# did you know Kevin McBride from Liverpool



## jeskevin1 (Aug 16, 2014)

I am trying to find anyone who sailed with kevin McBride. he worked on the norweigian merchant navy ships. he sailed out of immingham to casablanca shipping phosphates....

Kevin was from Liverpool and worked on the ships approx late 1960's early 1970's

thank you

ann


----------



## AlbieR (May 18, 2007)

I Knew Billy McBride, Liverpudlian sea going engineer early 70's, maybe some relation!


----------



## jeskevin1 (Aug 16, 2014)

Hi AlbieR

thanks for your reply but I never heard kevin mention a relative called Billy. Kevin would have only been late teens early 20's when he sailed out of Immingham and I think he was known as an able seaman. If you have any info on Billy, it may be useful???? 

Thanks AlbieR

Ann


----------



## Mike Griffiths (Aug 20, 2008)

Hi Ann , Kevin was on the Fisons Realf a Norski bulk carrier, phosphate cargo Immingham to Casablanca and back early 70s.I don,t remember a lot about him, I was down below.
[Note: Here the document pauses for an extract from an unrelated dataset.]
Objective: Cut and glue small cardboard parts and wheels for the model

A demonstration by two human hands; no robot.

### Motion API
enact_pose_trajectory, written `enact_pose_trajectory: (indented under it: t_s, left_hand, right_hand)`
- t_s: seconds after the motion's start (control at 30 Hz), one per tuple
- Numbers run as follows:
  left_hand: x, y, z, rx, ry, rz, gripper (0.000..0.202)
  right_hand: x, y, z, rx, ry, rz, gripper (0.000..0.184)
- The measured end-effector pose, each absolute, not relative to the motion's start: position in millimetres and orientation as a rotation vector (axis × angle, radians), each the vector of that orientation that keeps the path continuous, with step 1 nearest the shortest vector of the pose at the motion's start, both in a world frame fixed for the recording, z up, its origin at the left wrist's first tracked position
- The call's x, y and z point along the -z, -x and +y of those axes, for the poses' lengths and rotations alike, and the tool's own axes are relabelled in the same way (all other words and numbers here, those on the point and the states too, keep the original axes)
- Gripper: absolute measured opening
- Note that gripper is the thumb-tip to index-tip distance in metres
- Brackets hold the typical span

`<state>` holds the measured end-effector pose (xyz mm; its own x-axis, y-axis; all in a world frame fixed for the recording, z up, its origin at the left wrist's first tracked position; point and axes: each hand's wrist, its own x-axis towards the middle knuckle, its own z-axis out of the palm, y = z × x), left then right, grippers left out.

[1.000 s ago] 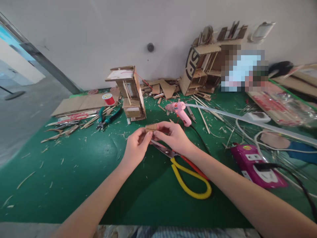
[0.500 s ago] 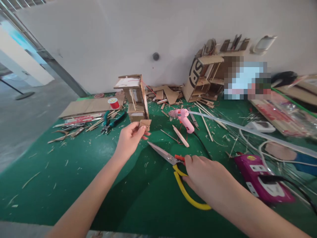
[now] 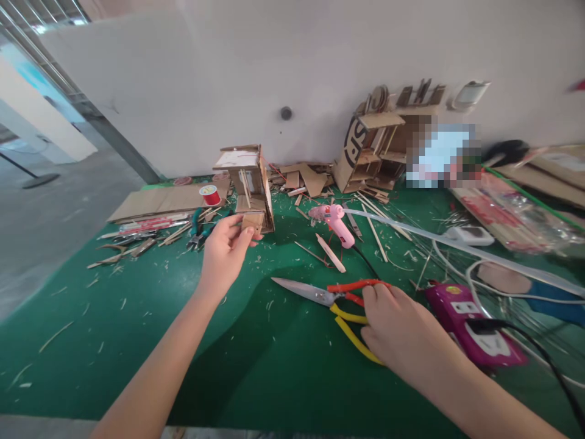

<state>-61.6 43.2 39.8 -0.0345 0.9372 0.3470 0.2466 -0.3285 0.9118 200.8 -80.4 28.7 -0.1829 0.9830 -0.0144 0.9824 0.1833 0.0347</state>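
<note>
My left hand [image 3: 228, 247] pinches a small piece of cardboard [image 3: 253, 223] between thumb and fingers, in front of a small cardboard structure [image 3: 244, 183] with thin sticks on its front. Whether the piece touches the structure I cannot tell. My right hand [image 3: 397, 326] is closed round the handles of a pair of scissors [image 3: 315, 291], one handle red and one yellow. The blades are together and point left over the green tabletop. Beyond them lie a pink glue gun [image 3: 339, 225], with a long clear glue stick [image 3: 439, 239] in its back, and a pale stick [image 3: 331, 253].
A larger cardboard shelf [image 3: 365, 152] stands against the wall among cardboard scraps [image 3: 304, 177]. At left are a red thread spool [image 3: 209, 195], green-handled pliers [image 3: 195, 235] and wooden sticks. A purple power strip [image 3: 475, 323] with cables sits at right, near another person's hand [image 3: 503, 277].
My left hand has moved left with the cardboard piece, closer in front of the structure. My right hand has shifted right, and the scissors now lie flatter, with more of the red handle showing.
</note>
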Motion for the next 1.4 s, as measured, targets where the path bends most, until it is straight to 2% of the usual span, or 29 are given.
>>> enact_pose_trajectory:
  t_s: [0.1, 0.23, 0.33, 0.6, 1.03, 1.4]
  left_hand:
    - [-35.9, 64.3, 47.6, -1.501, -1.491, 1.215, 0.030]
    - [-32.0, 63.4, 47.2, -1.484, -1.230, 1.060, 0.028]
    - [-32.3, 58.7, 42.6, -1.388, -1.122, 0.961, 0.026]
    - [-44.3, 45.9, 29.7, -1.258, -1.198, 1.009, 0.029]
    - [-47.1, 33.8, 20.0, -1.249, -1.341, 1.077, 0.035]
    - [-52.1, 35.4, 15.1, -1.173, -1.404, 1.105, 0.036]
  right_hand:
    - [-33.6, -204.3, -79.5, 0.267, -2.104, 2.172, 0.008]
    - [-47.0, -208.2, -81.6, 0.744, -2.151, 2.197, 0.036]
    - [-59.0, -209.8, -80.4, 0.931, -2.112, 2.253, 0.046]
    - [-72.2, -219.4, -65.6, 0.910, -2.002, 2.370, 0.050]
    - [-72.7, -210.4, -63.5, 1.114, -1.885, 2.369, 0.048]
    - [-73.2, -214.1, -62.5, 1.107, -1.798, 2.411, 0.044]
Mike Griff


----------



## jeskevin1 (Aug 16, 2014)

Hi Mike

Thanks for getting in touch. Seems he was illusive on board as he was on land ha ha ha ....Can you recall roughly how old he was andhow long he worked on the ship? Long shot I know but any thoughts will be gratefully received. Ann


----------



## Mike Griffiths (Aug 20, 2008)

I would say early to mid twenties,I seem to remember a connection with Southport .I cannot remember if he was onboard when I paid off but the big post office strike was on so that was about the date.I don,t know your connection with Kev but if ever there was a "likeable rogue" it was him. Mike


----------



## jeskevin1 (Aug 16, 2014)

Hi Mike Unfortunately, kevin passed away last may (2013) and I was his partner of 29 years. He was married at the time he was on the ship and yes, he did live in Southport at that time. Your observation was correct, a likeable rogue. Always an adventure with Kevin and he was a force of nature for sure! I will try and find out the date of the post office strike but I was a fair bit younger than Kevin and would still have been at school at that time. It is really interesting to chat to someone who knew him at that timeof his life. even his wife at the time seems not to know or chooses not to recall where and what he got up to! lol........ lovely chatting to you Mike. Thanks Ann


----------



## Mike Griffiths (Aug 20, 2008)

Hi Ann , sorry to hear of your loss and of Kevins passing . The PO strike was from Jan-March 1971 , I paid off the ship in that period and went to Rotterdam to get a boat . If you want more info , why not try another post on this site headed Fisons Realf 1970-71. You have made me recall a lot of memories and I find myself smiling a lot. Regards , Mike


----------



## jeskevin1 (Aug 16, 2014)

Hi Mike
thanks for your message it is very thoughtful . Yeah kevin was a madman and one of a kind for sure and he leaves a huge hole in my life and that of many others who knew him over the years. He did have some tales which he related to me about his time with the Norweigian MN and very funny they were too! sounded like a completely barmy place to work and he said the scandinavian crew members were demented ha ha ha but in a good way. 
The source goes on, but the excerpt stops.